I have included both text and code blocks in this Collab, very fast way to see file and console outputs without installing anything on local machine.

Plkmoi · April 15, 2021, 12:04pm

This is interesting. If this is interfaced with the corpus in Tab-delimited Bilingual Sentence Pairs from the Tatoeba Project (Good for Anki and Similar Flashcard Applications) (manythings.org) there can be good models formed for languages.

chopinml · April 15, 2021, 12:43pm

Hello @Plkmoi

I’m not very experienced in deep learning, just using the library for a month

This link seems to be very useful, but the amount of sentences might not be adequate for many languages.

http://www.manythings.org/bilingual/

English - Russian (421K)
English - Italian (345K)
English - German (227K)

As I know from the previous forum topics, at least 1M sentences are needed for decent translations. But I will try with the same colab, some preprocessing is needed (wget the zip file, create two different files from tab separated values etc)

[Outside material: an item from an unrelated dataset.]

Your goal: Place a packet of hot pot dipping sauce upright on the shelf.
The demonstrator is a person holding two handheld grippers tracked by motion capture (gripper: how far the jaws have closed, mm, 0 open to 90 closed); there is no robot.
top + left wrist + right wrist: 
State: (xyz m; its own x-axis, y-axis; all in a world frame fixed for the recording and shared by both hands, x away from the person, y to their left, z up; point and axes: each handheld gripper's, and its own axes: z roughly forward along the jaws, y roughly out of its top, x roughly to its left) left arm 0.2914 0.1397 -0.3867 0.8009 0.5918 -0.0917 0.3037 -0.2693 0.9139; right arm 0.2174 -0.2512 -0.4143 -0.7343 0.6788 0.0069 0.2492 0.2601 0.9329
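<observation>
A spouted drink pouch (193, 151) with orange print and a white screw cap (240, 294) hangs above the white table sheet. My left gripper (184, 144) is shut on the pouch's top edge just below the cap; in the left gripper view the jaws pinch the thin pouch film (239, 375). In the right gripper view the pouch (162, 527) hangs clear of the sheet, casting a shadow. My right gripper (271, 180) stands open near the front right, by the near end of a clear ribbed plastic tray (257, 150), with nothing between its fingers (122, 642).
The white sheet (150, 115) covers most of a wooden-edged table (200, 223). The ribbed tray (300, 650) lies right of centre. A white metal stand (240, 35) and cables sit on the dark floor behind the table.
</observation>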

Which language pair you want me to try first from this corpus?

Thank you.

Plkmoi · April 15, 2021, 5:21pm

English and Berber as this would be interesting as there is Latin script along with Tifinagh script which has much different letters. https://www.manythings.org/anki/ber-eng.zip. In Language index - Tatoeba there are 542,769 Kabyle sentences and Kabyle is a variant of Berber and 382,839 Berber sentences.

chopinml · April 15, 2021, 5:32pm

131357 sentences, may be it could give some results. I will try that in a different colab then.